New Jersey Superior Court, Appellate Division


Decided: December 1, 1970.

STATE OF NEW JERSEY, PLAINTIFF-RESPONDENT,
v.
WAYNE STILL, DEFENDANT-APPELLANT

Goldmann, Leonard and Mountain. The opinion of the court was delivered by Leonard, J.A.D.

Leonard

[112 NJSuper Page 370]

The Camden County grand jury returned two indictments against defendant and two co-defendants, Milton and Sebastian, the first charging them with assault with intent to commit sodomy (N.J.S.A. 2A:90-2), and the second with attempt to commit sodomy (N.J.S.A. 2A:143-1 and 2A:85-5). Defendant and Sebastian were tried together, Milton not being within the jurisdiction. The jury found Sebastian guilty on both charges, but defendant guilty only of assault with intent to commit sodomy.
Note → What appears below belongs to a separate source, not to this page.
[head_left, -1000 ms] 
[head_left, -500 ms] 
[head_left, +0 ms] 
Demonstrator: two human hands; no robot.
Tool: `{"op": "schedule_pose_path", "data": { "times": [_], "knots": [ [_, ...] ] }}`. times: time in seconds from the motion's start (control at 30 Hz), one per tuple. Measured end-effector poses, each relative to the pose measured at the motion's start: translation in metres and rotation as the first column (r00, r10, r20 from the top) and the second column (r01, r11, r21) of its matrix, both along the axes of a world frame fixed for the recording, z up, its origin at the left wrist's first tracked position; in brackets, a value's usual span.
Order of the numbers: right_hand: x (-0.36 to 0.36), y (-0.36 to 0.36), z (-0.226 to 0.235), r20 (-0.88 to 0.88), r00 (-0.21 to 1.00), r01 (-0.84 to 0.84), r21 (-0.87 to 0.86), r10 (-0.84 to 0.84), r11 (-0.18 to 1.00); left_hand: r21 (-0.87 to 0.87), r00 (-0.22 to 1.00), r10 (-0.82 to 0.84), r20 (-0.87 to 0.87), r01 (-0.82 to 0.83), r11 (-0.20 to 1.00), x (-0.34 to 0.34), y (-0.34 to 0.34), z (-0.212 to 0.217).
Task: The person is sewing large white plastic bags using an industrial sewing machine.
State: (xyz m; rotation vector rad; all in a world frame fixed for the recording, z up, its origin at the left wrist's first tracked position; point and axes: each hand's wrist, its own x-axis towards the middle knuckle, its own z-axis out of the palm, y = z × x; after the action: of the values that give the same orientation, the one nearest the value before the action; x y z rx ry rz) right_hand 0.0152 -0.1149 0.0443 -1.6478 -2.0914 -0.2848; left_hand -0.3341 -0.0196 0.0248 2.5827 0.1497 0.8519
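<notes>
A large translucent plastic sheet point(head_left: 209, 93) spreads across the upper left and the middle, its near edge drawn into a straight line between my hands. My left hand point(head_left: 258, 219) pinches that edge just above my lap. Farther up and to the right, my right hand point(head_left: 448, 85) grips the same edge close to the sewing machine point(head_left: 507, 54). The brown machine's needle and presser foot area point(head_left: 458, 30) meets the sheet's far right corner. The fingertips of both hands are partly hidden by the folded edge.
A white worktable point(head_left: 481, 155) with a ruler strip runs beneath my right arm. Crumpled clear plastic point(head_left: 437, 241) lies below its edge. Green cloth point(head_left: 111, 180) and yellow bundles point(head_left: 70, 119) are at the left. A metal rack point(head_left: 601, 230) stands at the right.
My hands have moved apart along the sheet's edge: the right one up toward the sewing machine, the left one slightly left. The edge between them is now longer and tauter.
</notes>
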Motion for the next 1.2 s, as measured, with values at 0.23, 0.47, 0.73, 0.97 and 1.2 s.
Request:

The trial judge sentenced defendant to a 5-7 year State Prison term. This appeal followed.

Defendant first contends that the two verdicts returned as to him were inconsistent; that having been acquitted on the attempt charge, he was entitled to an acquittal on the assault charge. He argues that the two offenses constitute but one crime.

An assault has been defined as "an attempt or offer with unlawful force or violence to do a corporal hurt or physical injury to another," State v. Staw , 97 N.J.L. 349, 350 (E. & A. 1922), or "force unlawfully directed toward the person of another, under such circumstances as create a well-founded fear of imminent peril, coupled with an apparent present ability to execute the attempt if not prevented." Black's Law Dictionary (4th ed. 1951). By contrast, an attempt to commit a crime is "an act done with intent to commit it beyond mere preparation but falling short of its actual commission." State v. O'Leary , 31 N.J. Super. 411, 412, 417 (App. Div. 1954).
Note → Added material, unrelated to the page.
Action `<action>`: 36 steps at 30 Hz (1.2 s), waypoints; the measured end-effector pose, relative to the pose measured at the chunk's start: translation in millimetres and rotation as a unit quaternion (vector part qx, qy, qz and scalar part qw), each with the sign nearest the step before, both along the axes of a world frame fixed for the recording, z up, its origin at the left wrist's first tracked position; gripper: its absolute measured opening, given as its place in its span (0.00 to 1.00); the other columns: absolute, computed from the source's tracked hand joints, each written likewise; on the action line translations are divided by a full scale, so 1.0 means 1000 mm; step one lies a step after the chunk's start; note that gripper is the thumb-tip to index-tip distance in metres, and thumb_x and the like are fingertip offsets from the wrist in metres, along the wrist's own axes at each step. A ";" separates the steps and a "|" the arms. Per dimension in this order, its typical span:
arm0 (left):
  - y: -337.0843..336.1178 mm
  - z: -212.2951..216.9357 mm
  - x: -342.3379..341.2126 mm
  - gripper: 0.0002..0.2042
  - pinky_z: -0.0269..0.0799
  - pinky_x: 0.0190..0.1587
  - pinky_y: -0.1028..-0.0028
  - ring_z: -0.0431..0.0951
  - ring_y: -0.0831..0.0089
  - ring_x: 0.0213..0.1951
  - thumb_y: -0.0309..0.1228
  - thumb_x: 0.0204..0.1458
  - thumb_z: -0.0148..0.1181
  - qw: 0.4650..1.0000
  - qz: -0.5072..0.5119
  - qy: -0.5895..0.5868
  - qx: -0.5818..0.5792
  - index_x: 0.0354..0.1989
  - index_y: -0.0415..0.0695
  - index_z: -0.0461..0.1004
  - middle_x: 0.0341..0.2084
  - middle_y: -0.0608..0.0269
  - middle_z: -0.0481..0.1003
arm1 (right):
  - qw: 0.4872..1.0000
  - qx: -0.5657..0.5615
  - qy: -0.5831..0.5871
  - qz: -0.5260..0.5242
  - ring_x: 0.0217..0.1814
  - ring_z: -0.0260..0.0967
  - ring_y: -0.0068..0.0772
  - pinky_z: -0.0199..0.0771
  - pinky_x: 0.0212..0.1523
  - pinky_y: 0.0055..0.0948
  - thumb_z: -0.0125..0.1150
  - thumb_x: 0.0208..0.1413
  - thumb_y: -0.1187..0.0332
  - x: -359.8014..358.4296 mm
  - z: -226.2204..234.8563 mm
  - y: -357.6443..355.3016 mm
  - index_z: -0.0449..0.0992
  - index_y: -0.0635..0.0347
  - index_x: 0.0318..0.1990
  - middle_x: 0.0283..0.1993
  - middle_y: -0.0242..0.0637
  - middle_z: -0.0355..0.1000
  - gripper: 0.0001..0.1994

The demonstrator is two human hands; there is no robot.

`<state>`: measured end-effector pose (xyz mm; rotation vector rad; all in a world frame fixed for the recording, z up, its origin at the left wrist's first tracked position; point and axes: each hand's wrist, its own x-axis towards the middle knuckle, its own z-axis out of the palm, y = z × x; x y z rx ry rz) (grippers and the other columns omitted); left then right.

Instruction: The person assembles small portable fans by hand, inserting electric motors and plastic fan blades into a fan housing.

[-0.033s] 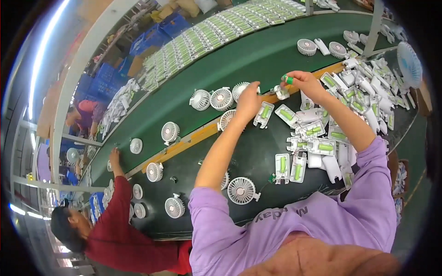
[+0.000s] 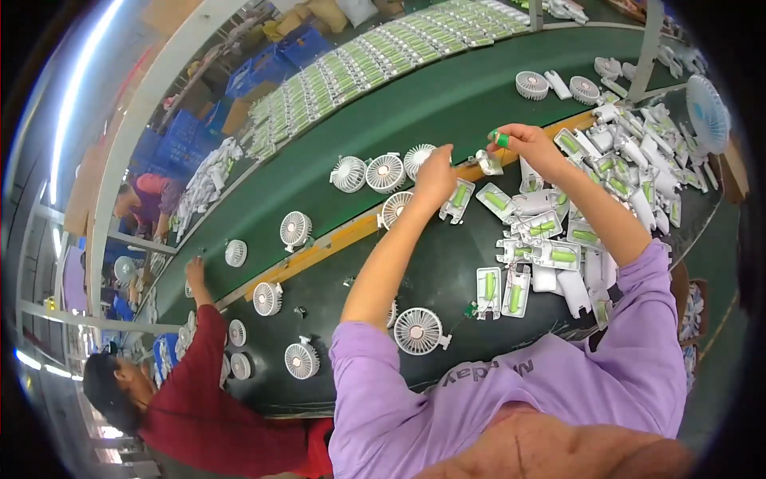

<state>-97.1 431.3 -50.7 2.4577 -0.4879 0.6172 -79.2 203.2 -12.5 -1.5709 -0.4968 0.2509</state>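
My left hand point(image 2: 436, 177) is over the yellow edge strip, right beside a white fan head point(image 2: 418, 160). Its fingers are bent and partly turned from view, so any grip is hidden. To the right, my right hand point(image 2: 530, 147) is raised with thumb and forefinger pinched together. A green band point(image 2: 501, 140) shows at its fingertips; whether it is worn or held is unclear. Just below those fingertips sits a small white plastic part point(image 2: 489, 163). Between and below my hands lie open white handle shells point(image 2: 495, 199) with green battery cells inside.
Handle shells point(image 2: 638, 164) are heaped at the right. Several fan heads point(image 2: 419, 330) lie on the dark table and the green belt point(image 2: 471, 96). Rows of green-celled shells point(image 2: 359, 72) fill the far side. A co-worker in a red sleeve point(image 2: 209, 339) reaches in at left.
Very little differs. My left hand has shifted slightly right, and the co-worker's head has moved a little left. My right hand stays in place.
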 end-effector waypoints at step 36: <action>-0.037 0.060 -0.062 0.08 0.70 0.31 0.80 0.74 0.79 0.27 0.21 0.54 0.45 0.886 -0.176 0.208 -0.374 0.43 0.36 0.63 0.30 0.59 0.75 | 0.998 -0.047 -0.046 -0.017 0.28 0.63 0.13 0.62 0.29 0.16 0.53 0.52 0.69 -0.058 0.039 0.006 0.71 0.65 0.36 0.26 0.28 0.70 0.08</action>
However, these classic definitions do not aid us in resolving the instant question: Are the words "attempt to commit sodomy," in their ordinary meaning, the exact equivalent of the words "assault with intent to commit

[112 NJSuper Page 371]

sodomy"? We think not. Although an assault with intent to commit a particular crime is, in general, the same as an attempt to commit that crime,*fn1 the two are not identical. The assault charge requires a greater degree of proximity to completion of the offense. Perkins on Criminal Law (1957), C. 6, § 3B, states that

The law of assault, crystallizing at a much earlier day than the law of criminal attempt in general, is much more literal in its requirement of "dangerous proximity to success" (actual or apparent) than is the law in regard to an attempt to commit an offense other than battery.

It follows that an assault with intent to commit a certain crime generally includes an attempt to commit that crime, but an attempt to commit the crime does not include an assault with intent to commit it. * * * [at 500-501]

In State v. Hetzel , 159 Ohio St. 350, 112 N.E. 2d 369 (Sup. Ct. 1953), the court held that there may be an attempt to commit rape without an assault with intent to commit that crime. The court, in distinguishing the two offenses, noted that

The distinction may be thus defined: An assault is an act done toward the commission of a battery; it must precede the battery, but it does so immediately. The next movement would, at least at all appearance, complete the battery. While an act constituting an attempt to commit a felony may be more remote * * * "the overt act done in the attempt to commit an offense need not be the last proximate act prior to the consummation of the felony intended to be perpetrated." [112 N.E. 2d at 370].

See also People v. Welsh , 7 Cal. 2d 209, 60 P. 2d 124 (Sup. Ct. 1936). An example of the "proximity to success" theory is found when penetration cannot be established; in that

[112 NJSuper Page 372]

situation it is usual to prosecute for an assault with intent to commit sodomy. 2 Schlosser, Criminal Laws of New Jersey (3d ed. 1970), § 95.11 at 503.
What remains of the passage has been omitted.